Kafka Throughput Tuning
Producer/consumer settings.
Overview
Kafka throughput tuning matches producer, consumer, and broker settings to workload. Default settings are conservative; the workload-specific tuning is what unlocks the throughput Kafka actually offers.
- Producer/consumer settings.
batch.size,linger.ms,fetch.min.bytes,max.poll.records; the four levers. - Producer batching. Larger batches produce higher throughput; the trade is latency for throughput.
- Consumer fetch sizing. Larger fetches reduce per-fetch overhead; matches consumer processing capacity.
- Broker partitions plus compression. More partitions support more parallel consumers; per-topic compression cuts wire bytes.
The approach
The practical approach: profile first to find the bottleneck, batch aggressively on the producer, size fetches on the consumer, compress per topic. The team’s discipline produces matched throughput, not blanket tuning.
- Profile first. Identify producer or consumer bottleneck; the data tells you which lever to pull.
- Producer batching.
linger.ms=10-100,batch.size=32KB+; trades 10-100ms latency for multiples of throughput. - Consumer fetch sizing.
fetch.min.bytes,max.poll.records; matches consumer capacity to upstream rate. - Compression.
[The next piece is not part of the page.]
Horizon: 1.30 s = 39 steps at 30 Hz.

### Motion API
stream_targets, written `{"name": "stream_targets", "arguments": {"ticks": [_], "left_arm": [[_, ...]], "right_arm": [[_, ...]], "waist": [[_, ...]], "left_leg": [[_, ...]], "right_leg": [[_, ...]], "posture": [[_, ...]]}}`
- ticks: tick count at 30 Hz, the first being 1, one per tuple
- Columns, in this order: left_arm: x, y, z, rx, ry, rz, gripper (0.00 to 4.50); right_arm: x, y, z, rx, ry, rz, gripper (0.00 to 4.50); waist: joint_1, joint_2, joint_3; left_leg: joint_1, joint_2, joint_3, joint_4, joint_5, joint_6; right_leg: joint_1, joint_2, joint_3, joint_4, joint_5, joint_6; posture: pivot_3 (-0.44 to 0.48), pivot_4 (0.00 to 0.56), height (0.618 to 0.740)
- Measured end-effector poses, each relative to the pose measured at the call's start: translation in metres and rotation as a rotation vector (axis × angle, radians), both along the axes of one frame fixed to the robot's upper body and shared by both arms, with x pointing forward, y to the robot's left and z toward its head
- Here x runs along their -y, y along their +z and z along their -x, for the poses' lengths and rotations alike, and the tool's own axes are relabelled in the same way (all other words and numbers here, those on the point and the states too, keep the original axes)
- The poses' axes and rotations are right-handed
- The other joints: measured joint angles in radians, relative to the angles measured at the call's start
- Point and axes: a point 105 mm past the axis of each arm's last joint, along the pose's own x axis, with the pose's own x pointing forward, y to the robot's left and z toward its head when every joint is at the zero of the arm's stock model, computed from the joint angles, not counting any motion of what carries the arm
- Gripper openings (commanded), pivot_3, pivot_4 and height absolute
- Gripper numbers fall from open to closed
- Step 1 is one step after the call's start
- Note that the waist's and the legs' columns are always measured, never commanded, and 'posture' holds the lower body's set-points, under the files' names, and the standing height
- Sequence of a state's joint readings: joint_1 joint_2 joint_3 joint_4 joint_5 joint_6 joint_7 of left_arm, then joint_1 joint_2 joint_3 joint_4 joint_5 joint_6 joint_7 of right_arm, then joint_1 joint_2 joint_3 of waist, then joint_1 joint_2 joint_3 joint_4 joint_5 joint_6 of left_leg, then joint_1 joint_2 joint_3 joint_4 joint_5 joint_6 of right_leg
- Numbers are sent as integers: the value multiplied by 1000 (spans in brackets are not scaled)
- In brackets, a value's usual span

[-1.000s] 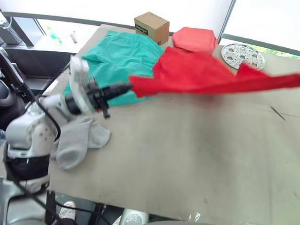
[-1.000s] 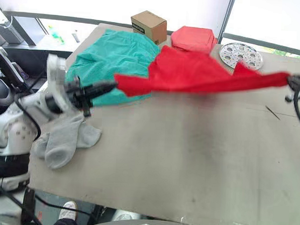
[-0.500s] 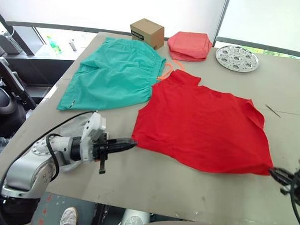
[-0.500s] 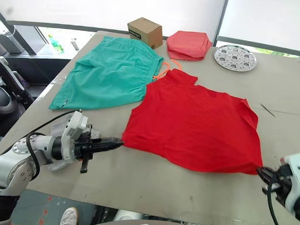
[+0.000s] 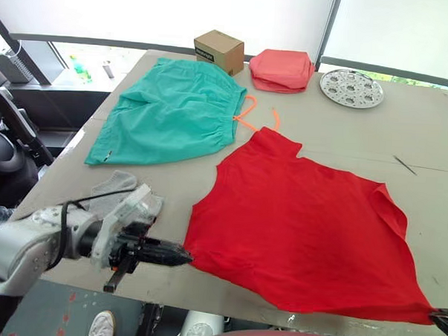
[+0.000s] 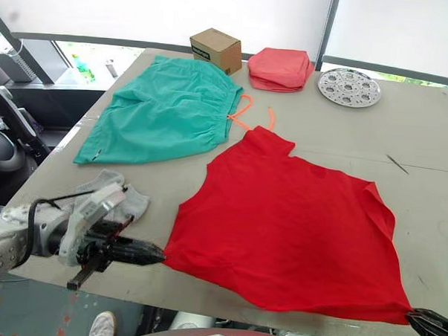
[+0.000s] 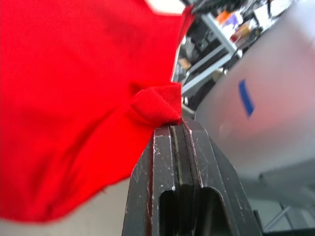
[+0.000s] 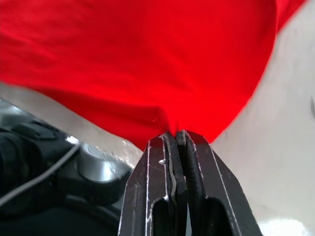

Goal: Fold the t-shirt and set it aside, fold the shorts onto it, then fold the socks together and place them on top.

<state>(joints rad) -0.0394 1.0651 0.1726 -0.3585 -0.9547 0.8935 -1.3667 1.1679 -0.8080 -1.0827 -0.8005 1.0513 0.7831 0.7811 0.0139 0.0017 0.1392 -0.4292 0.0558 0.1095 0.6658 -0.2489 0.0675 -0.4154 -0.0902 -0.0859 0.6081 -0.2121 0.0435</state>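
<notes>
Both grippers, left (image 5: pixel 184 257) and right (image 6: pixel 413 318), pinch the t-shirt's (image 5: pixel 303 227) near hem corners; lift evenly, fold toward the shorts (image 5: pixel 171 110).

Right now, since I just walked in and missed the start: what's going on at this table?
The robot is laying out the t-shirt flat on the table. Its left gripper and right gripper each pinch a near corner of it at the table's front edge. No fold is made yet. The shorts lie spread further back, and the socks sit by the left arm, untouched.
</notes>
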Motion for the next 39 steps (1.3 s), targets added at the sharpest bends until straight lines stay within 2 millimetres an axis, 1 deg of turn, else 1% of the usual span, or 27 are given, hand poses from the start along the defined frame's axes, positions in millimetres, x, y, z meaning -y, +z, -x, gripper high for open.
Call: {"name": "stream_targets", "arguments": {"ticks": [1,3,4,5,6,7,8,10,12,15,18,19,20,26,28,29,30,31,33,35,36,37,38,39], "left_arm": [[2,5,-9,35,26,13,0],[8,15,-33,131,94,12,0],[8,14,-38,156,111,-9,0],[8,13,-39,159,114,-12,0],[8,9,-43,168,135,-31,0],[10,4,-50,178,156,-45,0],[11,1,-53,191,161,-71,0],[10,-4,-56,216,166,-107,0],[5,-17,-57,269,169,-171,0],[-2,-26,-56,262,189,-192,0],[-12,-38,-53,260,197,-228,0],[-14,-39,-54,271,197,-233,0],[-15,-39,-55,280,201,-238,0],[-16,-43,-61,321,223,-218,0],[-16,-44,-62,344,222,-218,0],[-16,-45,-63,356,222,-221,0],[-17,-45,-64,359,226,-217,677],[-17,-46,-65,350,234,-214,956],[-21,-49,-65,304,256,-212,1943],[-28,-45,-64,248,287,-182,2741],[-34,-40,-62,202,298,-161,3107],[-39,-35,-60,161,302,-148,3107],[-45,-25,-58,132,306,-126,3107],[-39,-11,-59,129,278,-69,3283]], "right_arm": [[0,4,-9,41,5,6,50],[4,17,-41,173,1,56,50],[4,17,-46,183,-8,69,50],[5,16,-47,182,-10,68,50],[4,14,-52,187,-23,69,50],[3,11,-61,188,-24,78,50],[1,8,-65,180,-15,92,50],[0,0,-66,147,-13,112,50],[3,-15,-62,74,-27,147,50],[10,-18,-60,60,-53,171,50],[22,-27,-56,24,-89,227,50],[23,-28,-57,26,-92,230,50],[23,-28,-59,33,-92,227,50],[20,-35,-61,20,-80,234,50],[19,-39,-61,13,-73,239,50],[18,-40,-63,16,-69,239,50],[17,-41,-63,14,-65,247,636],[18,-43,-63,13,-63,262,901],[23,-43,-62,21,-67,304,1946],[24,-38,-59,51,-82,292,2774],[24,-31,-59,83,-100,256,2853],[24,-21,-60,128,-111,219,2853],[23,-6,-62,195,-120,165,2853],[9,12,-69,292,-73,76,2410]], "waist": [[0,0,0],[0,0,0],[0,-1,0],[0,-1,0],[1,-1,0],[1,-2,-1],[2,-2,-1],[3,-2,-1],[5,-2,-1],[4,-3,-1],[3,-3,-1],[4,-3,-1],[3,-3,-1],[3,-3,-1],[2,-3,-1],[2,-3,-1],[2,-2,-1],[2,-2,-1],[3,-2,-1],[3,-3,-1],[3,-3,-1],[2,-3,-1],[1,-2,-1],[1,-2,-1]], "left_leg": [[0,0,0,0,0,0],[1,-3,0,1,0,0],[2,-4,0,1,0,0],[2,-4,0,1,0,0],[2,-4,0,0,0,1],[0,-4,-1,0,2,4],[-1,-4,-1,-1,2,4],[-1,-4,-1,-1,3,3],[0,-4,-1,-1,3,4],[0,-4,-1,0,2,5],[0,-3,0,4,0,4],[0,-3,0,4,-2,2],[0,-3,0,4,-2,2],[1,-3,0,4,-1,2],[1,-3,0,3,-1,2],[0,-3,0,3,1,6],[0,-3,0,3,1,6],[0,-3,0,3,1,6],[0,-3,0,3,1,6],[0,-2,-1,3,1,6],[0,-2,-1,3,1,6],[0,-1,-1,4,1,6],[2,-1,-1,4,0,5],[3,-2,0,4,-2,1]], "right_leg": [[0,0,0,0,0,0],[0,0,1,0,1,-1],[0,1,1,1,2,-2],[0,1,1,1,2,-2],[0,3,1,2,4,-6],[0,5,1,2,4,-6],[-1,10,1,2,3,-7],[-1,11,2,2,3,-7],[-1,11,2,2,2,-6],[0,11,1,2,2,-6],[0,9,-1,2,0,-2],[0,4,-1,2,0,-2],[0,3,-1,2,0,-2],[0,3,0,3,1,-3],[0,4,0,3,2,-6],[0,5,-1,3,3,-7],[0,9,-1,3,3,-7],[0,10,-1,3,3,-7],[0,11,-2,3,2,-6],[0,11,-3,3,0,-3],[0,11,-3,4,0,-3],[0,11,-3,4,0,-3],[0,11,-3,3,0,-3],[1,10,-2,3,0,-3]], "posture": [[0,150,740],[0,150,740],[0,150,740],[0,150,740],[0,150,740],[0,150,740],[0,150,740],[0,150,740],[0,150,740],[0,150,740],[0,150,740],[0,150,740],[0,150,740],[0,150,740],[0,150,740],[0,150,740],[0,150,740],[0,150,740],[0,150,740],[0,150,740],[0,150,740],[0,150,740],[0,150,740],[0,150,740]]}}
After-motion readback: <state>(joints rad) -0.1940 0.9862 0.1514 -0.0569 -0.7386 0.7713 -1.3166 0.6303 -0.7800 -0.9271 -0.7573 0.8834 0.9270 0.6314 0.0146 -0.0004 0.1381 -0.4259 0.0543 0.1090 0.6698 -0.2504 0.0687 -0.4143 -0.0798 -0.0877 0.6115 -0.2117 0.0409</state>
lz4orzstd; cuts wire bytes by 60-80% on text payloads; near-zero CPU cost. - Document the tuning. Per-topic rationale committed to the repo; supports operational reviews and re-tuning.
Why this compounds
Kafka tuning discipline compounds across topics. Each tuned topic produces ongoing throughput gain; the team’s streaming expertise accrues; new topics inherit the muscle.
- Better throughput. Right tuning supports load; the cluster runs at its design capacity, not its default.
- Better cost efficiency. Higher throughput per broker means fewer brokers; the bill drops as tuning matures.
- Better resilience. Compression reduces bandwidth; the cluster handles spikes the untuned version would not.
- Institutional knowledge. Each tuning teaches Kafka patterns; the team’s event-driven engineering muscle grows.
Kafka tuning discipline is an operational discipline that pays off across years. Nova AI Ops integrates with streaming telemetry, surfaces patterns, and supports the team’s event-driven discipline.